• **Work order**:
State how many lines of the data contain the word "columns", and write nothing besides the number.

• **Given data**:
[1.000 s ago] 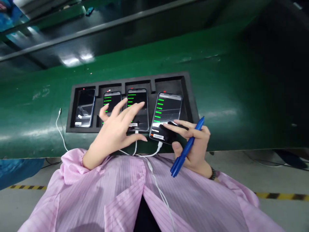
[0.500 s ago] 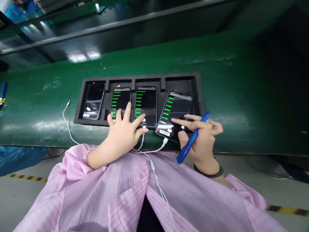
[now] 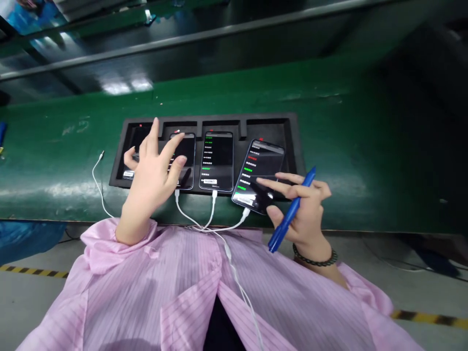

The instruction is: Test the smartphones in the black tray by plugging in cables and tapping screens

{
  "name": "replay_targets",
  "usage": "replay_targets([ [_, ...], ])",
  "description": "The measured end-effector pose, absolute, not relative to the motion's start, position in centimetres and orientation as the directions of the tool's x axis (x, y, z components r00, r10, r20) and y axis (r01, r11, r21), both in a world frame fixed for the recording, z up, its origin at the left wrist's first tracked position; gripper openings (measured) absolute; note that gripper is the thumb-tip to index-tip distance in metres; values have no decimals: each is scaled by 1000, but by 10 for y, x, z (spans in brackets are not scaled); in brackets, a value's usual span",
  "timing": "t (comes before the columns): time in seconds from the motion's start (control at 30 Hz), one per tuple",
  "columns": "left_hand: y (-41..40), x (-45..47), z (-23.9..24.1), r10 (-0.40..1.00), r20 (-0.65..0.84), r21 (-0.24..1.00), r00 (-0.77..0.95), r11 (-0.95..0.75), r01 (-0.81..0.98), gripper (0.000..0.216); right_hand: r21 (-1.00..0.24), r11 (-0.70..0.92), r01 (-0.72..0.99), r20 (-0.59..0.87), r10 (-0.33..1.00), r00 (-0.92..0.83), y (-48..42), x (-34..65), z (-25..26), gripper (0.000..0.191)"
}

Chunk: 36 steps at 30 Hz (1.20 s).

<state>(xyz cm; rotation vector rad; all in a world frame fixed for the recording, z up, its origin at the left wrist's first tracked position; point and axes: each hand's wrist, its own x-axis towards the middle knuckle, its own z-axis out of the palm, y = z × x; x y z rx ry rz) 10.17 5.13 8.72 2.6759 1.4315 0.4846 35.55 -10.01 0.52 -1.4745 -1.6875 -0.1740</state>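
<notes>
Left fingers: My left fingers point(image 3: 154, 139) are spread, gripping nothing, over the second phone point(image 3: 188, 158) and hiding part of the leftmost phone point(image 3: 139, 138); from above I can't tell whether any tip touches glass.
Right fingers: My right fingers point(image 3: 276, 186) grip a blue pen point(image 3: 291, 213), the index reaching out over the rightmost phone point(image 3: 256, 163).
Phones: All four are at the black tray point(image 3: 263, 117) on the green bench point(image 3: 365, 146); the rightmost lies askew, its lower end past the tray's front rim.
White cables: Plugged into three phones, they run toward my shirt.
Cable risk: If I lean back, a snagged lead could drag the askew phone or unplug it.
Pen risk: A loosened grip could drop the pen; a stray knuckle could press the wrong line.
</notes>
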Motion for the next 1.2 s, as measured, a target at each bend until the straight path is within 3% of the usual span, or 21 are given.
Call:
replay_targets([
  [0.27,40,54,57,780,317,224,540,-615,756,63,-389,279,878,647,761,45,-98,351,4,24],
  [0.6,38,40,23,701,482,196,526,-671,715,60,-353,305,884,609,793,-30,-93,348,18,28],
  [0.83,40,36,4,666,554,205,500,-691,693,63,-340,361,868,460,869,-181,-74,325,33,39],
  [1.07,41,45,3,676,507,154,535,-682,715,75,-252,228,941,415,903,-108,-51,322,22,49],
  [1.2,42,47,2,711,467,174,526,-657,734,77,-242,230,942,415,903,-114,-50,322,24,52],
])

• **Reply**:
2